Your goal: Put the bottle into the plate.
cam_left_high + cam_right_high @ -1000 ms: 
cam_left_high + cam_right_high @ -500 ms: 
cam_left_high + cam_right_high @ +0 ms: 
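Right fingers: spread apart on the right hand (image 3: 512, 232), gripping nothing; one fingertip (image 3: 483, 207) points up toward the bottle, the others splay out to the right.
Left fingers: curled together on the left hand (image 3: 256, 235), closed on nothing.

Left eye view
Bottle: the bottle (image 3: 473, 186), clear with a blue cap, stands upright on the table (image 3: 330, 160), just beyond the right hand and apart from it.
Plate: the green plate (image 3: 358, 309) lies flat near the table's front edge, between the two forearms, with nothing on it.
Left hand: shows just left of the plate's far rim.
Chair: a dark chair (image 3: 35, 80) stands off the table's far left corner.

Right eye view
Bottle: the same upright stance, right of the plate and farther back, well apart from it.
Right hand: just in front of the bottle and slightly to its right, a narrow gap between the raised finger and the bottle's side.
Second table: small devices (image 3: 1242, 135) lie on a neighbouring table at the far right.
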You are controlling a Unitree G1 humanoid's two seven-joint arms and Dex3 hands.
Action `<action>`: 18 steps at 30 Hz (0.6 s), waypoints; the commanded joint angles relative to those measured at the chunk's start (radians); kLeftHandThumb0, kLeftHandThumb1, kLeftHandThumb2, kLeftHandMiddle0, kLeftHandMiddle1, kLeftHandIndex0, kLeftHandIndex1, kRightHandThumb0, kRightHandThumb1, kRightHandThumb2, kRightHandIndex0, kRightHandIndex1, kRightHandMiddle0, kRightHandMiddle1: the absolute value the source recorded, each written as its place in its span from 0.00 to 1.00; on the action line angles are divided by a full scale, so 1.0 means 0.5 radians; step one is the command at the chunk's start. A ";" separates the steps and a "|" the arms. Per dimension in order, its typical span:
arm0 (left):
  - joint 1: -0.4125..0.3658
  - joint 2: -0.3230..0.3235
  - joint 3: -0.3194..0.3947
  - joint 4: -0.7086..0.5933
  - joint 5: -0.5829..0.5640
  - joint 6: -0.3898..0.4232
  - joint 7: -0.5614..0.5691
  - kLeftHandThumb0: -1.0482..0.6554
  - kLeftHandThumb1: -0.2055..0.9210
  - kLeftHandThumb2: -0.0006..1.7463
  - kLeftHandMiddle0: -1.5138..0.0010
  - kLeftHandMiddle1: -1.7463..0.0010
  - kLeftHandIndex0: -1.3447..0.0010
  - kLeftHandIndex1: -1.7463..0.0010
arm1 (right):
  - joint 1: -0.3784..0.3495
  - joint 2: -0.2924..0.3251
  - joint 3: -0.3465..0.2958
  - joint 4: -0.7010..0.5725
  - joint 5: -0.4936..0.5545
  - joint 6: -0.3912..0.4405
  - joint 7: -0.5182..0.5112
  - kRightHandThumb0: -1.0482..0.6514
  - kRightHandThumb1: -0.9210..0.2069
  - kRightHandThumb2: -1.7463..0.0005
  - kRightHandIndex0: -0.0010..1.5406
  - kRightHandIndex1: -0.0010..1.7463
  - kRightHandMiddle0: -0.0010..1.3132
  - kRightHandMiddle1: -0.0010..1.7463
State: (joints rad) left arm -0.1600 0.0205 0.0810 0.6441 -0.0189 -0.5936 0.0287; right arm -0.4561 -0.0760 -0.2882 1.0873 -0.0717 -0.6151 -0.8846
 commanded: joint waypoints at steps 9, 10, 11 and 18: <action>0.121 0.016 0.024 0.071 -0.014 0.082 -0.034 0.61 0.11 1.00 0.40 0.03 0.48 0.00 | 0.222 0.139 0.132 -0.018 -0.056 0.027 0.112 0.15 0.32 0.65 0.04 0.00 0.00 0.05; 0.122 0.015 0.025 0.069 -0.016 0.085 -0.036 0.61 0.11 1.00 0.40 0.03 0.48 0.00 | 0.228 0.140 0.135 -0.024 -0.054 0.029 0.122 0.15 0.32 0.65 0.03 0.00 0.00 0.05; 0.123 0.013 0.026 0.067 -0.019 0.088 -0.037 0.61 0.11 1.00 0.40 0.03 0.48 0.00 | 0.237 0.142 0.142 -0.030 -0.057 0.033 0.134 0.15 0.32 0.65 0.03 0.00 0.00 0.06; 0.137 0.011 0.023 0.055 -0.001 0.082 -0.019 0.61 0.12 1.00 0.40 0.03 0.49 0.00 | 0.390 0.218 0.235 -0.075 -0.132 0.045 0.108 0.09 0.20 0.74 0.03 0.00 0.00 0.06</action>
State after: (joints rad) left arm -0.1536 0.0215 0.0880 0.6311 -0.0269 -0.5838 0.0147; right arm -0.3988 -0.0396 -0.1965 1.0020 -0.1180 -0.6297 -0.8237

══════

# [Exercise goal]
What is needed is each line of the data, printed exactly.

# [Your solution]
Your goal: Put the bottle into the plate.
cam_left_high + cam_right_high @ -1000 ms: 
cam_left_high + cam_right_high @ -500 ms: 
cam_left_high + cam_right_high @ +0 ms: 
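Right fingers: spread apart on the right hand (image 3: 512, 232), gripping nothing; one fingertip (image 3: 483, 207) points up toward the bottle, the others splay out to the right.
Left fingers: curled together on the left hand (image 3: 256, 235), closed on nothing.

Left eye view
Bottle: the bottle (image 3: 473, 186), clear with a blue cap, stands upright on the table (image 3: 330, 160), just beyond the right hand and apart from it.
Plate: the green plate (image 3: 358, 309) lies flat near the table's front edge, between the two forearms, with nothing on it.
Left hand: shows just left of the plate's far rim.
Chair: a dark chair (image 3: 35, 80) stands off the table's far left corner.

Right eye view
Bottle: the same upright stance, right of the plate and farther back, well apart from it.
Right hand: just in front of the bottle and slightly to its right, a narrow gap between the raised finger and the bottle's side.
Second table: small devices (image 3: 1242, 135) lie on a neighbouring table at the far right.
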You are controlling a Unitree G1 humanoid's two seven-joint arms and Dex3 hands.
Action `<action>`: 18 steps at 30 Hz (0.6 s), waypoints; the commanded joint angles relative to those measured at the chunk's start (radians); kLeftHandThumb0, kLeftHandThumb1, kLeftHandThumb2, kLeftHandMiddle0, kLeftHandMiddle1, kLeftHandIndex0, kLeftHandIndex1, kRightHandThumb0, kRightHandThumb1, kRightHandThumb2, kRightHandIndex0, kRightHandIndex1, kRightHandMiddle0, kRightHandMiddle1: the absolute value the source recorded, each written as its place in its span from 0.00 to 1.00; on the action line angles are divided by a full scale, so 1.0 means 0.5 radians; step one is the command at the chunk's start. A ";" separates the steps and a "|" the arms. Per dimension in order, its typical span:
arm0 (left):
  - joint 1: -0.4125..0.3658
  - joint 2: -0.3230..0.3235
  - joint 3: -0.3194..0.3947
  - joint 4: -0.7086..0.5933
  - joint 5: -0.5829..0.5640
  - joint 6: -0.3898..0.4232
  - joint 7: -0.5614..0.5691
  - kLeftHandThumb0: -1.0482..0.6554
  - kLeftHandThumb1: -0.2055..0.9210
  - kLeftHandThumb2: -0.0006..1.7463
  - kLeftHandMiddle0: -1.5138..0.0010
  - kLeftHandMiddle1: -1.7463..0.0010
  - kLeftHandIndex0: -1.3447..0.0010
  - kLeftHandIndex1: -1.7463..0.0010
arm1 (right):
  - joint 1: -0.3784..0.3495
  - joint 2: -0.2924..0.3251
  - joint 3: -0.3465..0.2958
  - joint 4: -0.7010..0.5725
  - joint 5: -0.4936..0.5545
  - joint 6: -0.3912..0.4405
  - joint 7: -0.5182..0.5112
  - kRightHandThumb0: -1.0482..0.6514
  - kRightHandThumb1: -0.9210..0.2069
  - kRightHandThumb2: -1.7463..0.0005
  - kRightHandIndex0: -0.0010..1.5406
  - kRightHandIndex1: -0.0010..1.7463
  - kRightHandMiddle0: -0.0010..1.3132
  - kRightHandMiddle1: -0.0010..1.7463
State: (joints rad) left arm -0.1600 0.0205 0.0810 0.6441 -0.0189 -0.5936 0.0287; right arm -0.4561 -0.0760 -0.2882 1.0873 -0.0717 -0.6151 -0.8846
 commanded: joint waypoints at steps 9, 10, 11 and 18: <action>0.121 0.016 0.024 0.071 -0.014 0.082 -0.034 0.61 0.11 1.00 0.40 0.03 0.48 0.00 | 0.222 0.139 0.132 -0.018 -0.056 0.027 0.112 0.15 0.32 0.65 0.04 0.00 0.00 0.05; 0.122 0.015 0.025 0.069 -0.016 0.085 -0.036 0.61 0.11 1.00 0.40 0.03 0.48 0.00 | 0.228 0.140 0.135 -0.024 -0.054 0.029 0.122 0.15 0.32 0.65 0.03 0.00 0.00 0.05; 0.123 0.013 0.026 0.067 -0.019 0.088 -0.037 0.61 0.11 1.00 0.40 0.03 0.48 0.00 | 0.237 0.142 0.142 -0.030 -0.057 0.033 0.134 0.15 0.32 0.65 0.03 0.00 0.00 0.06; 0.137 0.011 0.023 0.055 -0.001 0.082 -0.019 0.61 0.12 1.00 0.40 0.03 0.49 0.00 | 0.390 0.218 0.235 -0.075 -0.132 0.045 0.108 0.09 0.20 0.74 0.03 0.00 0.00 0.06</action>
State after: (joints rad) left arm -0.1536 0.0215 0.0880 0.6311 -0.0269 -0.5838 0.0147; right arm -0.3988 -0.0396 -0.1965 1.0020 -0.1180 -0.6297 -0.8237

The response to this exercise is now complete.